2. Segment reporting

The Group is organised and operates as one business segment, being the development of pharmaceutical drugs and medical devices and their commercial exploitation. The main area of R&D continues to be in the field of innovative products for the consumer healthcare market with the focus being on sexual healthcare and pain relief management. The Group manages any overseas R&D from the UK, the primary business segment. Segment revenue is based on the geographical location of the Group's customers. Since there is currently only one business segment and one geographical segment, no separate segment reporting has been prepared.

3. Loss per share (pence)

The calculation of the loss per share is based on a loss of £1,891,164 (six months ended 30 June 2015: loss of £2,466,450; year ended 31 December 2015: loss of £5,081,442) and on a weighted average number of shares in issue of 99,092,318 (six months ended 30 June 2015: 99,022,600; year ended 31 December 2015: 99,022,600). The loss attributable to equity holders of the Company for the purpose of calculating the fully diluted loss per share is identical to that used for calculating the basic loss per share. The exercise of share options, or the issue of shares under the long-term incentive scheme, would have the effect of reducing the loss per share and is therefore anti-dilutive under the terms of IAS 33 'Earnings per Share'.

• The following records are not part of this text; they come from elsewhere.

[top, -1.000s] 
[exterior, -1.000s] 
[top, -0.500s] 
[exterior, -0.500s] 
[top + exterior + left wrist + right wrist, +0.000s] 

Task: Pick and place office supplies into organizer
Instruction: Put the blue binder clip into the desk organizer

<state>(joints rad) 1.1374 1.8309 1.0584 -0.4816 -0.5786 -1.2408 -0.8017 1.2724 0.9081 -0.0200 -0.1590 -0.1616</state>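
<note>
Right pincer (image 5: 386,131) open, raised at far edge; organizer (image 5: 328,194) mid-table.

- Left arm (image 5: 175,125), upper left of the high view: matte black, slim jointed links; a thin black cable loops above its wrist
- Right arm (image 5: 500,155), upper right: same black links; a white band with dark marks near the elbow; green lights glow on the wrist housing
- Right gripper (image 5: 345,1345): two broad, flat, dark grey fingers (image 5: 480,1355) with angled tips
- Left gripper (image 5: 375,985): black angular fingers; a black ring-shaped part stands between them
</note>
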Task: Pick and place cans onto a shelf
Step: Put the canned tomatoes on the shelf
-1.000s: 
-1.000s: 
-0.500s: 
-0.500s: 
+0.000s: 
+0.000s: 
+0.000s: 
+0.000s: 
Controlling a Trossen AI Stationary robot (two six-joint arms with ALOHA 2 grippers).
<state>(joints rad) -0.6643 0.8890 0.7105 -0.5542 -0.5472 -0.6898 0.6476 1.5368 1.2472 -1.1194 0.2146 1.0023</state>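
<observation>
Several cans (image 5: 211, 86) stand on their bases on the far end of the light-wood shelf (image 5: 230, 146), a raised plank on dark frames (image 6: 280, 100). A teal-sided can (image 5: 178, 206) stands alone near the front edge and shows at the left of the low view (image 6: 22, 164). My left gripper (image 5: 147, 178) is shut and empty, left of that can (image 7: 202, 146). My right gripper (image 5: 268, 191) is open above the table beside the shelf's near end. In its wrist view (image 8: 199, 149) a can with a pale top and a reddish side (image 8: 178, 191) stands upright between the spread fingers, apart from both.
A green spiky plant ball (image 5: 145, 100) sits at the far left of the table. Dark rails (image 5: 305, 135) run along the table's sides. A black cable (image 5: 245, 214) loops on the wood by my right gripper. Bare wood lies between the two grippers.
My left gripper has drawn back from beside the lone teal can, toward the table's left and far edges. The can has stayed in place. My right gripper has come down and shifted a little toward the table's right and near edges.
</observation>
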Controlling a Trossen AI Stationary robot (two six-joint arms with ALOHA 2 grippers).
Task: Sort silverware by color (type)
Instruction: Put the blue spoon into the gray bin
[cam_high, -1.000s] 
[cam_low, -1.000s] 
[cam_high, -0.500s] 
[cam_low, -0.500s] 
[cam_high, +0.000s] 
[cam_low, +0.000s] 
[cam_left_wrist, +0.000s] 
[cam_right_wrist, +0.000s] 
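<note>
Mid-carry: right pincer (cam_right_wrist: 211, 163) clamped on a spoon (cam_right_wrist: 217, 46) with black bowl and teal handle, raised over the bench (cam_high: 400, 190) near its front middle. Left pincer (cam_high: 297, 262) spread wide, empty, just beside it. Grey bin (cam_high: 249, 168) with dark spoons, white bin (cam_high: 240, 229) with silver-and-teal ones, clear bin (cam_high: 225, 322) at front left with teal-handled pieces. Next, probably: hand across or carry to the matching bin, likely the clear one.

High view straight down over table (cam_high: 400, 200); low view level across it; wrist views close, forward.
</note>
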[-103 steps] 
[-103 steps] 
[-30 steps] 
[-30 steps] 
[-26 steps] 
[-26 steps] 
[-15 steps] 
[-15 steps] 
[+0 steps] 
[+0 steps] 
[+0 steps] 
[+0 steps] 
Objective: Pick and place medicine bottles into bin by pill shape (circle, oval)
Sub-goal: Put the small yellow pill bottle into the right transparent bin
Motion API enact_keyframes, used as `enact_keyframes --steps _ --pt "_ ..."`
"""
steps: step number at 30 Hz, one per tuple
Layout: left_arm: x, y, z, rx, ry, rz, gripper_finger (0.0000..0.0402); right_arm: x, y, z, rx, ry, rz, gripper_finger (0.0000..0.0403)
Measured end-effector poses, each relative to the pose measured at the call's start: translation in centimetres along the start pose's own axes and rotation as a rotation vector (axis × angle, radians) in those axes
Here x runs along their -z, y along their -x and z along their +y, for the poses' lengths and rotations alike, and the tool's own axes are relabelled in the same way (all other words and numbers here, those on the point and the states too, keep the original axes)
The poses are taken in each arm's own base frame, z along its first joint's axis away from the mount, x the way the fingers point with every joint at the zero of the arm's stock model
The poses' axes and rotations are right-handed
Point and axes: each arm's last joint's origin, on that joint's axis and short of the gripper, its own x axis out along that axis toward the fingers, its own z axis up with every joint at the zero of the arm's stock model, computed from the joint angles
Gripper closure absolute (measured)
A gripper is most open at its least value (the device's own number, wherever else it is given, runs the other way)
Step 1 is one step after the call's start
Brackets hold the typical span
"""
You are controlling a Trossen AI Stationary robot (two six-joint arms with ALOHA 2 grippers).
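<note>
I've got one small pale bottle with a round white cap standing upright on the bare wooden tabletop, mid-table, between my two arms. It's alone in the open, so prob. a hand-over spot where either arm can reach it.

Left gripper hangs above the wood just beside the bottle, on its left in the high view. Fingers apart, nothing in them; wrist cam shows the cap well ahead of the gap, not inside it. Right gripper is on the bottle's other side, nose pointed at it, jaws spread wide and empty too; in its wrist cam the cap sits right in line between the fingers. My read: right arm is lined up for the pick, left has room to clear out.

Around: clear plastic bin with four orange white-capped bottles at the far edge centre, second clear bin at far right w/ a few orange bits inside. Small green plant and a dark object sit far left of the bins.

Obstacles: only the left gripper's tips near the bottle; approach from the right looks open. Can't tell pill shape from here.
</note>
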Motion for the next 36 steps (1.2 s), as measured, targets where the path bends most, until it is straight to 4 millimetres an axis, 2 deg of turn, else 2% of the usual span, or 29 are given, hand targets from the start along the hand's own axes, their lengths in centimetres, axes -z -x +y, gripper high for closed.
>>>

4. Trade and other receivables

Trade and other receivables do not contain any impaired assets. The Group does not hold any collateral as security and the maximum exposure to credit risk at the Group Statement of Financial Position date is the fair value of each class of receivables.

5. Cash and cash equivalents

6. Related party transactions

Related parties, as defined by IAS 24 'Related Party Disclosures', are the wholly owned subsidiary companies, Futura Medical Developments Limited, Futura Consumer Healthcare Limited and the Board. Transactions between the Company and the wholly owned subsidiary companies have been eliminated on consolidation and are not disclosed.